It’s not clear to me CFS is really a thing. To me it’s a catch all BS diagnosis that basically says “we don’t know what this is, so we’re calling it CFS”.
It is definitely a thing. It all fits with the mitochondria theory: after physical or mental exhaustion (increased metabolic turnover provided by mitochondria) the recovery time (sleep) for ME/CFS patients is increased to such a degree that normal daily tasks gets them into a energy low they can't recover from anymore.
I don't think that's quite right? There's been a fair amount of evidence pointing at possible issues, but there's no clear answer due to poor (or just different) study design, small sample sizes, different criteria across studies, different sample groups, etc.

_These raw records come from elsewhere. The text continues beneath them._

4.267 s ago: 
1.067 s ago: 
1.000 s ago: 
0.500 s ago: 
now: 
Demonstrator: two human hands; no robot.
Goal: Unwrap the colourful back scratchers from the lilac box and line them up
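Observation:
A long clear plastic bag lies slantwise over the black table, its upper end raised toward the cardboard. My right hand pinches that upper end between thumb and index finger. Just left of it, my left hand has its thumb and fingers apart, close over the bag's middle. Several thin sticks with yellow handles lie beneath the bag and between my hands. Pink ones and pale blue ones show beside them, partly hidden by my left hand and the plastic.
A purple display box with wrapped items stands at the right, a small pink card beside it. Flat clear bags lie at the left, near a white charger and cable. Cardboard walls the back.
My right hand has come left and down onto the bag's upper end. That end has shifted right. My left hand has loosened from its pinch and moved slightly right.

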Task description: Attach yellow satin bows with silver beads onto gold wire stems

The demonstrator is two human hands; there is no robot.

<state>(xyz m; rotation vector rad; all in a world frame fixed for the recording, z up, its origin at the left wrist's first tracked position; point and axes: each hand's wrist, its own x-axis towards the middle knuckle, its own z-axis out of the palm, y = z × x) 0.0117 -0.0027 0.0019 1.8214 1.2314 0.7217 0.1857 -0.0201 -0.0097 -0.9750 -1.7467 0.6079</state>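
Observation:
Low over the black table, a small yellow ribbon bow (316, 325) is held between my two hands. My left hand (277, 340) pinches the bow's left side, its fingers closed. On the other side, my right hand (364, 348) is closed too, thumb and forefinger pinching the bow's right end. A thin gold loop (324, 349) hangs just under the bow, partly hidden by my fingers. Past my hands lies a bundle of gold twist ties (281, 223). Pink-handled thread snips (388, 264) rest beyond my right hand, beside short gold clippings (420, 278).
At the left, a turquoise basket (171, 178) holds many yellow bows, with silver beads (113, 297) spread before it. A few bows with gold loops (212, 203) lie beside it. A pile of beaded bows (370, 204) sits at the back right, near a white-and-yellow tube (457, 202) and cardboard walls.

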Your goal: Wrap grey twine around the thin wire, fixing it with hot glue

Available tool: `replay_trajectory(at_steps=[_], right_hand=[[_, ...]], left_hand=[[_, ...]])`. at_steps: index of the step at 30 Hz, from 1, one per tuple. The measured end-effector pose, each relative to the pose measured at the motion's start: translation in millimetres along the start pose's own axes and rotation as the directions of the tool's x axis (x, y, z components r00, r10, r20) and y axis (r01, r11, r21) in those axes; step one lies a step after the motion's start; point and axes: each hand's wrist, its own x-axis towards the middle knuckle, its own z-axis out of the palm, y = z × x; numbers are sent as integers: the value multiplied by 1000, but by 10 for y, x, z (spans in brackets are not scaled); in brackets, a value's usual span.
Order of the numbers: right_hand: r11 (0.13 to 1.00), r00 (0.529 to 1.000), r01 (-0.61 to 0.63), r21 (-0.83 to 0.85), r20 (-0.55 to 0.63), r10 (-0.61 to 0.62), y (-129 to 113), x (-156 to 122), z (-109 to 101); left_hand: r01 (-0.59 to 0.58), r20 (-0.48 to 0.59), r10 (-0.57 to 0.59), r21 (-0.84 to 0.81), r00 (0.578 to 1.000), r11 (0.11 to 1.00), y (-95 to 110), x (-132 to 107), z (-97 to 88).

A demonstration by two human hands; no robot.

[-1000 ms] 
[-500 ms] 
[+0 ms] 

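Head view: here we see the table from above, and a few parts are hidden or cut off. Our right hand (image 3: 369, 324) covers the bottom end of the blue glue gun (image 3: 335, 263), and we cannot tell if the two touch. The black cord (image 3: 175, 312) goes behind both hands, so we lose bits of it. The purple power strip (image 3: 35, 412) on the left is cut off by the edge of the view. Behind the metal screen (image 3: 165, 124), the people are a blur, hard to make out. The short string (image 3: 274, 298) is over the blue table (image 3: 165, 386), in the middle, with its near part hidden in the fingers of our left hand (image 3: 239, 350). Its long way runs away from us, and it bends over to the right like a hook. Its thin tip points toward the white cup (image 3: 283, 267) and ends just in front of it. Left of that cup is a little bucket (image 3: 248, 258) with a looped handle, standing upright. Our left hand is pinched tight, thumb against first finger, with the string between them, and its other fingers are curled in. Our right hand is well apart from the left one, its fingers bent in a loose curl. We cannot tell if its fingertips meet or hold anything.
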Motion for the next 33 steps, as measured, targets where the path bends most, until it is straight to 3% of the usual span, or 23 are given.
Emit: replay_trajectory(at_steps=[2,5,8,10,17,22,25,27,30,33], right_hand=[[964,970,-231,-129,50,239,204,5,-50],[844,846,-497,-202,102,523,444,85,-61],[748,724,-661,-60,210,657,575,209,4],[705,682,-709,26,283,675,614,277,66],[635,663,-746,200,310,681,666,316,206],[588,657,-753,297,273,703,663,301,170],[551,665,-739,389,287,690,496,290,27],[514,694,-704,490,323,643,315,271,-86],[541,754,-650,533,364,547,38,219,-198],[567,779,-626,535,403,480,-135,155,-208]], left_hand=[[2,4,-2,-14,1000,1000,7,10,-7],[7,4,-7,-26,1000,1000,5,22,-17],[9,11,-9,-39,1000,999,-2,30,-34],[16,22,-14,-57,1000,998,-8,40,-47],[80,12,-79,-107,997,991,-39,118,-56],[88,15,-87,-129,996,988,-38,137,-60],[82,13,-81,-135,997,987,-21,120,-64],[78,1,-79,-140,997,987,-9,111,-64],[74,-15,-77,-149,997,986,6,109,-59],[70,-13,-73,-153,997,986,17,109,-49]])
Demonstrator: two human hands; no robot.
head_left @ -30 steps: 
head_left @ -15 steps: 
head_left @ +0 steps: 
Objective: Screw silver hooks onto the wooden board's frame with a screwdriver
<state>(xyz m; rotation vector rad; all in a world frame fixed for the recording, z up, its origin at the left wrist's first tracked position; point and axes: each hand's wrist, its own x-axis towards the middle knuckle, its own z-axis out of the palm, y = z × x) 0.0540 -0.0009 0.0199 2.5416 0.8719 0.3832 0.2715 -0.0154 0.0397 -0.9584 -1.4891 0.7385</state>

> ...it is difficult to establish the role of mitochondria in the pathomechanisms of ME/CFS/SEID due to inconsistencies across the studies. Future well-designed studies using the same ME/CFS/SEID diagnostic criteria and analysis methods are required to determine possible mitochondrial involvement in the pathomechanisms of ME/CFS/SEID. [...] There is consistent genomic research suggesting that ME/CFS/SEID is not a primary mitochondrial disorder, however, mitochondrial decline might occur due to secondary effects of other disrupted pathways. [...] As population samples were small, these results should be interpreted cautiously.

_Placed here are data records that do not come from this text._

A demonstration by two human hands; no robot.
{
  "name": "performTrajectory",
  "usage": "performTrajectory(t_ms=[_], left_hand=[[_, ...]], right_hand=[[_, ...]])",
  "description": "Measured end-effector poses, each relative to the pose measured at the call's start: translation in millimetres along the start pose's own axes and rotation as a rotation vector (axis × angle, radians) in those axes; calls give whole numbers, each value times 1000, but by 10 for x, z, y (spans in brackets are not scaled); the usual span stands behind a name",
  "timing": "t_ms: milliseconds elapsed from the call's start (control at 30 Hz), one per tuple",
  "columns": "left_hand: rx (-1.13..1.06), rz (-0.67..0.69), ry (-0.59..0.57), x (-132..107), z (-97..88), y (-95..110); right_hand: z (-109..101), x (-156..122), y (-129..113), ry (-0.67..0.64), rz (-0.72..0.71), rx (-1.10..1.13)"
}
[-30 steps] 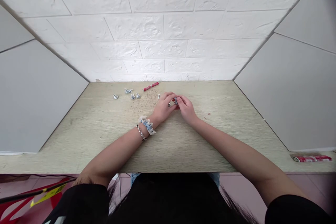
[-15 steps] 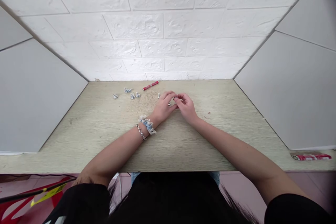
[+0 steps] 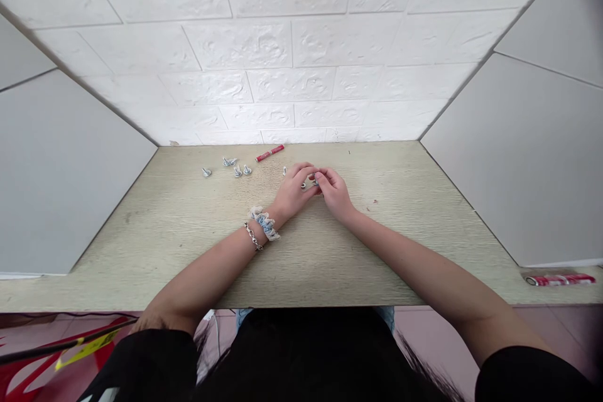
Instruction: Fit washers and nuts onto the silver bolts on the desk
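My left hand (image 3: pixel 294 191) and my right hand (image 3: pixel 334 191) meet near the middle of the pale wood-grain table (image 3: pixel 386 245). My right fingertips pinch a small metal screw (image 3: pixel 315 182), which is mostly hidden. My left fingers curve against the same spot, and I cannot tell whether they grip it. A tiny metal piece (image 3: pixel 304 185) shows beside my left thumb. Further left lie several silver screws (image 3: pixel 238 171), with a lone one (image 3: pixel 284 171) closest to my left hand. A red tube (image 3: pixel 270 152) lies near the back edge.
A blue lace scrunchie (image 3: pixel 264 224) and a chain bracelet (image 3: pixel 253 236) circle my left wrist. White brick-textured panelling (image 3: pixel 292 85) rises behind the table, with grey side panels (image 3: pixel 61 169) on the left. A red packet (image 3: pixel 558 279) lies at the right front corner.
My fingertips have closed in around the small screw, hiding more of it. Both hands stay in nearly the same place, and the view has shifted slightly.
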State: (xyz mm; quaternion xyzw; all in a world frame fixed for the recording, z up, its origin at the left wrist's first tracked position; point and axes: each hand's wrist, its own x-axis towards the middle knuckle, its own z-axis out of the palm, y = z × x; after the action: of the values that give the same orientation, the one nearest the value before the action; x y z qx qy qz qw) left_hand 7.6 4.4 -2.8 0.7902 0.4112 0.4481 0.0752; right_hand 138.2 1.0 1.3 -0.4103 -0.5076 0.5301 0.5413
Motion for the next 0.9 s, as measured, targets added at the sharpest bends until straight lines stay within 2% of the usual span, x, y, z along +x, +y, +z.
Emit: performTrajectory(t_ms=[300, 500, 600, 900], left_hand=[[1, 23, 13, 6, 4, -14], [6, -61, 20, 12, -11, 13], [-10, -56, 14, 11, -16, 20], [-24, -82, 13, 6, 2, -8]], right_hand=[[-5, 7, 3, -36, 11, 6], [3, 13, 29, -20, 21, 22], [4, 14, 32, -21, 22, 48], [2, 6, 20, -117, 15, -28]])
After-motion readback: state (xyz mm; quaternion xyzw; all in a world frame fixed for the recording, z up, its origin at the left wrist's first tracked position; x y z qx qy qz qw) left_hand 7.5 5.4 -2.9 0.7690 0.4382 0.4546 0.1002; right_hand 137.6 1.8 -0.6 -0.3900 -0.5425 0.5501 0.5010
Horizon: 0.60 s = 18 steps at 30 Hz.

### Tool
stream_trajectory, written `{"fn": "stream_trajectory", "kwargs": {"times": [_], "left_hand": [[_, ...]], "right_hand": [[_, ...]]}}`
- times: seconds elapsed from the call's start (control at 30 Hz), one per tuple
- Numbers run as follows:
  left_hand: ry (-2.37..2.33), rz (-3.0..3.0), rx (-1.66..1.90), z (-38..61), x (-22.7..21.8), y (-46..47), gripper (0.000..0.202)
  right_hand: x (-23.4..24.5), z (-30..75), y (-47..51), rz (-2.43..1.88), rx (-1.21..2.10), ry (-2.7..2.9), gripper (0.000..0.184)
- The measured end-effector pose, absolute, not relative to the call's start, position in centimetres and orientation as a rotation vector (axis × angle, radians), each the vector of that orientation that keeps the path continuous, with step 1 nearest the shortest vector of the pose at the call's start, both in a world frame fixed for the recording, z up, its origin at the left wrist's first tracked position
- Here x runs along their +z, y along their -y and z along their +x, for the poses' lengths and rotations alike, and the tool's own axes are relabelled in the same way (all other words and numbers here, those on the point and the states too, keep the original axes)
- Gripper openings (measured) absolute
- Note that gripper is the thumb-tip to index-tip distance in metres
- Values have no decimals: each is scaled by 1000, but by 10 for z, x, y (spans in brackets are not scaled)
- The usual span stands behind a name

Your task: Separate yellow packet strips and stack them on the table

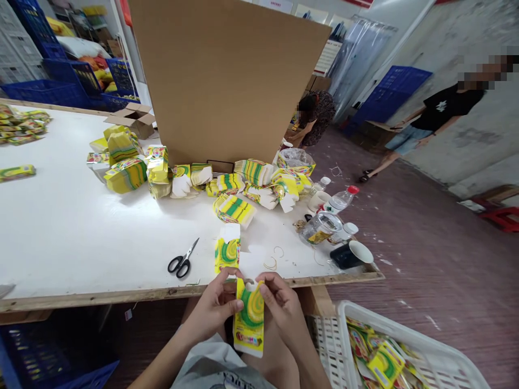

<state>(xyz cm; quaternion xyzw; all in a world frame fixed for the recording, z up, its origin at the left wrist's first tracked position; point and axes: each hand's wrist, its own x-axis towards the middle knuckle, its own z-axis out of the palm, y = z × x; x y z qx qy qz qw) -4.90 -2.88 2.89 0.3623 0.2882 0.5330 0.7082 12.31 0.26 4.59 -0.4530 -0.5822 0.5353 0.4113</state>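
Observation:
Both my hands hold one yellow-and-green printed carton point(249, 319) upright over my lap, just below the table's front edge. My left hand point(213, 310) pinches its left top corner. My right hand point(284, 308) grips the right top corner, fingers closed. Another flat carton point(227, 251) lies on the white table point(73, 232) right above my hands. Black-handled scissors point(182, 262) lie to its left. Bundles of the same cartons point(233, 208) are heaped across the table's far side.
A tall cardboard sheet point(227, 81) stands behind the heaps. Bottles, a jar point(318, 228) and cups crowd the table's right end, with rubber bands nearby. A white basket point(405, 346) of cartons sits at my right. Blue crates point(60, 81) stand far left. Two people are at the right.

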Motion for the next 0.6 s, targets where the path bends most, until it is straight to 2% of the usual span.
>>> {"fn": "stream_trajectory", "kwargs": {"times": [0.17, 0.2, 0.27, 0.37, 0.5, 0.6], "left_hand": [[-624, 750, 1115, -51, 25, 29, 71], [-629, 749, 1099, -52, 23, 28, 71], [-643, 762, 1086, -53, 21, 26, 59], [-715, 836, 1122, -53, 17, 24, 44], [-829, 960, 1143, -49, 14, 24, 42], [-824, 966, 1116, -48, 15, 25, 46]], "right_hand": [[45, 126, -4, -1182, 1232, 1534, 23], [44, 126, -3, -1181, 1222, 1507, 21], [43, 126, -4, -1180, 1181, 1407, 19], [46, 129, -7, -1218, 1162, 1308, 27], [50, 131, -9, -1309, 1339, 1516, 37], [49, 128, -10, -1423, 1212, 1725, 36]]}}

I wouldn't summarise that as "no evidence". It's more like "ME/CFS doesn't seem to be a genetic disorder causing defective mitochondria, and the mitochondria look the same, but they seem to function differently for some reason even if we lack enough data to figure out why yet". Note that, eg, of the 19 studies reviews, 5 tried to check for differences in mitochondrial respiration between ME/CFS patients and healthy controls, and 4 of the 5 found notable differences; one study was able to reliably detect if a cell sample came from a ME/CFS patient or a healthy control based on measuring mitochondrial respiration.
I don't know that's enough to fully reject the null hypothesis just yet, but it's certainly not clear we can accept it either.

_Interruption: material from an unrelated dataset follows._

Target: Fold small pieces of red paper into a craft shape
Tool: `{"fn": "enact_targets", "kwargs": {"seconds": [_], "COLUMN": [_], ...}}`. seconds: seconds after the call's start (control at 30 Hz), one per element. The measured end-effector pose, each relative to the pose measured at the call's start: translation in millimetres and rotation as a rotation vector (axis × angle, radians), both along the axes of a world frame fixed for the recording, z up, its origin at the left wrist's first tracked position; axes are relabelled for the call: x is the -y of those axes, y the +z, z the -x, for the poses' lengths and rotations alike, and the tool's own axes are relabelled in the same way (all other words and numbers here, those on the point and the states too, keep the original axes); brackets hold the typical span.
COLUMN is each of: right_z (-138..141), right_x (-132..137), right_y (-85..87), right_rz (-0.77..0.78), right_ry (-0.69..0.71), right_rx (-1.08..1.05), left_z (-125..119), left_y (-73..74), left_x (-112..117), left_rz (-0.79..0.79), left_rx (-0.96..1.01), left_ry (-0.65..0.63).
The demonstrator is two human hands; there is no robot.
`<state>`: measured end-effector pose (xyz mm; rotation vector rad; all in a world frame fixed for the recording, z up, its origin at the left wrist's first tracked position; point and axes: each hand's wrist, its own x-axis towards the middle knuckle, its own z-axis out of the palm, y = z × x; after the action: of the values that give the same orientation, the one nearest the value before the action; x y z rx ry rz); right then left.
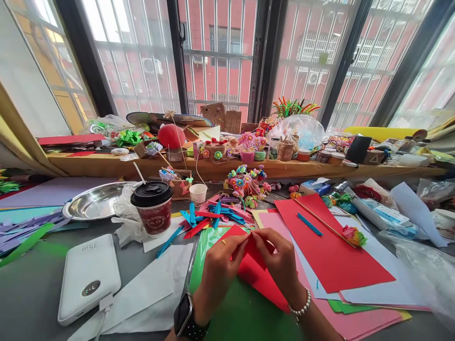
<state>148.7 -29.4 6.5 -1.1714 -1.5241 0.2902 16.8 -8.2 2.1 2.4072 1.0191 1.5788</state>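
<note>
Barred windows (229,52) rise behind a cluttered worktable (31,293), where a folded red paper (256,275) sits over a green sheet (245,319). The left hand (221,258) pinches its upper part between thumb and curled fingers; the right hand (279,255), just beside it, grips there likewise, thumb and fingers closed on the paper.

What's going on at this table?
A person's left hand and right hand are close together, pinching red paper above a green surface. Blue and red paper strips lie just beyond. Another red sheet lies to the right; a lidded paper cup stands to the left.
</note>
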Motion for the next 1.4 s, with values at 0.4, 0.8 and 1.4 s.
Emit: {"fn": "enact_targets", "kwargs": {"seconds": [0.4,0.8,1.4], "right_z": [2.5,5.1,4.6], "right_x": [0.9,4.8,6.0], "right_y": [2.1,5.7,8.7], "right_rz": [0.022,0.029,0.046], "right_ry": [0.03,0.045,0.072], "right_rx": [-0.065,-0.091,-0.118], "left_z": [0.1,-2.4,-1.8], "left_y": [-2.4,-3.1,-7.0], "left_x": [1.5,4.8,6.2], "left_rz": [-0.051,-0.099,-0.18], "left_rx": [0.03,0.006,-0.025], "left_ry": [0.001,0.028,0.074]}}
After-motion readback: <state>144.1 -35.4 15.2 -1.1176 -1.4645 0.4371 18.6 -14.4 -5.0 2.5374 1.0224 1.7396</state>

>5 tried to check for differences in mitochondrial respiration between ME/CFS patients and healthy controls, and 4 of the 5 found notable differences
But did they look at the same thing? I also don't think that includes all the studies that failed to show mitochondrial differences, and failures to replicate previous studies.
There is the recent Ryback study (currently a preprint) which failed to replicate Fluge and Mella's result, and showed no difference from controls. There is the Tomas study which showed no difference in the ATP profile test from controls. Also, a 2019 Tomas study showed no difference in respiration between patients and controls.
I mean, the S in CFS stands for "syndrome", which is "a set of medical signs and symptoms which are correlated with each others [...] When a syndrome is paired with a definite cause this becomes a disease." (From wikipedia.)
So I mean, yeah, that literally does mean "we don't know what this is, and we don't know what's causing it, so we're dumping everything that looks like it in a bucket while we do more research". But that doesn't mean it's not a real thing; it means that we don't know what it is or what's causing it (and that it may well not be a single thing at all).
That's pretty different than saying "it's not a thing at all".